Cryptocurrencies can benefit from the change in the balance sheet of the main central banks By CriptoFácil

by time news

2023-04-14 23:26:15

Cryptocurrencies could benefit from shifting balance sheet at major central banks

CriptoFácil – Cryptocurrencies were the biggest highlight in terms of investments during the first quarter. And even in the first few days of April, (BTC) and Ether () continue to record exponential gains.

Several traders have pinpointed their theories for this movement, but one factor has been left out of most of these analyses. It’s about the central banks and the changes they’ve started to make to their balance sheets.

Although interest rates continue to rise in the United States and Europe, the balance sheets of the largest central banks have stopped shrinking. More than anything else, this can benefit asset classes like cryptocurrencies.

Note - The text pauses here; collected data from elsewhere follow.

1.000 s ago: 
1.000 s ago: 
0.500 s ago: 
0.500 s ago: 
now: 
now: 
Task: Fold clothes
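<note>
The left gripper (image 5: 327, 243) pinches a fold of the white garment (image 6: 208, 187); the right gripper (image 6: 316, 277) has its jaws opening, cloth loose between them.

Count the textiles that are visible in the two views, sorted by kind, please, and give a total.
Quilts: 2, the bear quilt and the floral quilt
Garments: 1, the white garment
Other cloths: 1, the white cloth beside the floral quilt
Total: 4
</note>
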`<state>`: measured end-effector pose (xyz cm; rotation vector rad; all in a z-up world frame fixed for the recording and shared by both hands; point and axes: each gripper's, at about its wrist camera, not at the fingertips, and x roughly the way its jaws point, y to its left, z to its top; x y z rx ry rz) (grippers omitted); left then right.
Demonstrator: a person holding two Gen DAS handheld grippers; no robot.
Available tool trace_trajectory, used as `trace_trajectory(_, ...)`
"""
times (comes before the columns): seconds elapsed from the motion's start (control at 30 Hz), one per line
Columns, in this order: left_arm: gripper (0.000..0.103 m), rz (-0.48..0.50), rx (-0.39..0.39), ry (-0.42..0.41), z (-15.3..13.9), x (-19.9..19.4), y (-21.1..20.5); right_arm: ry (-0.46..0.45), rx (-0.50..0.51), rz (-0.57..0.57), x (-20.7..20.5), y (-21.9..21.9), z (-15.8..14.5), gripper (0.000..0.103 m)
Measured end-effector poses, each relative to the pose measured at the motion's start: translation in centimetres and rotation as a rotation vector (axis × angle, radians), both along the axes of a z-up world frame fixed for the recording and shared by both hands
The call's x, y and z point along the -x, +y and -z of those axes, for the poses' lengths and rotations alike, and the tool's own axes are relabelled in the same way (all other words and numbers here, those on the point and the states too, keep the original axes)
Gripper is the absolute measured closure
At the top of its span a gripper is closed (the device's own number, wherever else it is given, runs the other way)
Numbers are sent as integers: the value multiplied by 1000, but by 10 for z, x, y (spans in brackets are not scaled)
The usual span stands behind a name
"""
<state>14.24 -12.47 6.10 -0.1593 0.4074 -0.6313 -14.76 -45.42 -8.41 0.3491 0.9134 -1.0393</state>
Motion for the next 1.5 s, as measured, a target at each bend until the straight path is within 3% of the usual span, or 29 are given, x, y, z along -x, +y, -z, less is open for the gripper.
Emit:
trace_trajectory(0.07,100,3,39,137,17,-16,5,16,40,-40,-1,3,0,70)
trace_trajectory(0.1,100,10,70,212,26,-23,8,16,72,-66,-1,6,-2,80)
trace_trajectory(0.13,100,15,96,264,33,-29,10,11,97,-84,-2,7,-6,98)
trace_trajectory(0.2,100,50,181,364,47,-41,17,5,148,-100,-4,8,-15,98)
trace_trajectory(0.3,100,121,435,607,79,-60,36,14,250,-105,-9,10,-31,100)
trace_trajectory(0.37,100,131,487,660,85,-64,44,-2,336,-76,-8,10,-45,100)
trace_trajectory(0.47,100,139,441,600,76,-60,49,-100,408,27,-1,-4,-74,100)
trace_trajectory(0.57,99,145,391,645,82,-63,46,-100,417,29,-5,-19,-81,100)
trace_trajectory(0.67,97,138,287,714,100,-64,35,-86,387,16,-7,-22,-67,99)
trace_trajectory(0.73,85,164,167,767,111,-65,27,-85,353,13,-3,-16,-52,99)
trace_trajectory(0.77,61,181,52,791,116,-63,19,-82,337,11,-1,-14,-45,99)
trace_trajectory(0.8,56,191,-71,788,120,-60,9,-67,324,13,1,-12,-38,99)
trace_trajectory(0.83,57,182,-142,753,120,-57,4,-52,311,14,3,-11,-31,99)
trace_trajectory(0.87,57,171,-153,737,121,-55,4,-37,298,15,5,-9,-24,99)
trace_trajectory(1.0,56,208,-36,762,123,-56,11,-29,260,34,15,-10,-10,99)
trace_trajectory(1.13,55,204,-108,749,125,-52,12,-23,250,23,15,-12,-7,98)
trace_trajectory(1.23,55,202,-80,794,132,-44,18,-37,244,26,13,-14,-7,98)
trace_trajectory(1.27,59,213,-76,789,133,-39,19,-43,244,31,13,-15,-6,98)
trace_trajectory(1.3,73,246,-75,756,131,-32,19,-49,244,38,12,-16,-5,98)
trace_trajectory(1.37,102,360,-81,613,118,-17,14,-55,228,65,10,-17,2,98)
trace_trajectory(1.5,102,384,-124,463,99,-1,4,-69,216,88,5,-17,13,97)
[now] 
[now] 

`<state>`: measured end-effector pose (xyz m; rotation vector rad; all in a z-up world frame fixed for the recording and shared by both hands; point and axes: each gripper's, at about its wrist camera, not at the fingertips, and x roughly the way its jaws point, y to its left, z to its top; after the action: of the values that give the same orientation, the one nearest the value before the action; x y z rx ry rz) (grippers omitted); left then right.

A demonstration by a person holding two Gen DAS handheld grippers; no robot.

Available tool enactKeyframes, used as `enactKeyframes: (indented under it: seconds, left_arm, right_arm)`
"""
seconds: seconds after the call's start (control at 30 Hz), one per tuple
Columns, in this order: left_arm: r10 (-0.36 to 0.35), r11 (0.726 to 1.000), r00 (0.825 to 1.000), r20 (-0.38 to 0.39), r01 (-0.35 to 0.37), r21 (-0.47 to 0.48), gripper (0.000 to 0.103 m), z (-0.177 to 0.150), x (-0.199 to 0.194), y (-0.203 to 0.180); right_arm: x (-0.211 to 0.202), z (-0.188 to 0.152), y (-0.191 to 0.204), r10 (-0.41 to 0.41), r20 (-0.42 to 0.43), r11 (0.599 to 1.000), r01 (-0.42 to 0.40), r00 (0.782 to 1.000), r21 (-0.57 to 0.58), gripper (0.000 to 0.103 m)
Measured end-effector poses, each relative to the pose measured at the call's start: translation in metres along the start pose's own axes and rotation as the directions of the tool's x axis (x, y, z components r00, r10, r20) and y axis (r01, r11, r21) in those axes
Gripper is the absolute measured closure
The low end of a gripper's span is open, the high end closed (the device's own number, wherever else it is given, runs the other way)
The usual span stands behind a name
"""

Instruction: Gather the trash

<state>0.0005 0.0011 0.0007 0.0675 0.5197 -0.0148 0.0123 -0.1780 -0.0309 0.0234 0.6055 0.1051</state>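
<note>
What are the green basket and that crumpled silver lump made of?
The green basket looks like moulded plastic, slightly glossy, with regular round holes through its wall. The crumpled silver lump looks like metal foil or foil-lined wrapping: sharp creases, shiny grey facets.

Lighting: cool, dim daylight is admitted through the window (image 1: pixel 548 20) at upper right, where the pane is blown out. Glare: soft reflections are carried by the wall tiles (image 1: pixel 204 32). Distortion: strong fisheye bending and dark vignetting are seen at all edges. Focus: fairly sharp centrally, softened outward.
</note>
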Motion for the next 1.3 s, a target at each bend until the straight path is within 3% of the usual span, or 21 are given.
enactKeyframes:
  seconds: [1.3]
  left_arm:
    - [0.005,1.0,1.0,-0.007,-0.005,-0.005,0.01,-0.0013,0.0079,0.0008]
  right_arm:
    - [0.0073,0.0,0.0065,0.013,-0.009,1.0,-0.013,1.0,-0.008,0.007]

What is the balance sheet?

Before explaining the impacts, it is necessary to understand how central bank balance sheets work. Since the 2008 crisis, these institutions have been buying assets from various segments of the economy. Corporate bonds, mortgages, and even stocks form part of central bank balance sheets.

The European Central Bank (ECB) and, above all, the US Federal Reserve (Fed) led this movement. To acquire these assets, central banks issue money in large quantities and buy the assets, holding them on their balance sheet.

Between the 2008 crisis and 2021, the Fed’s balance sheet grew from less than $1 trillion to peak at nearly $5 trillion. But starting last year, both the Fed and the ECB began to raise interest rates and also to dispose of these assets, selling them at market prices.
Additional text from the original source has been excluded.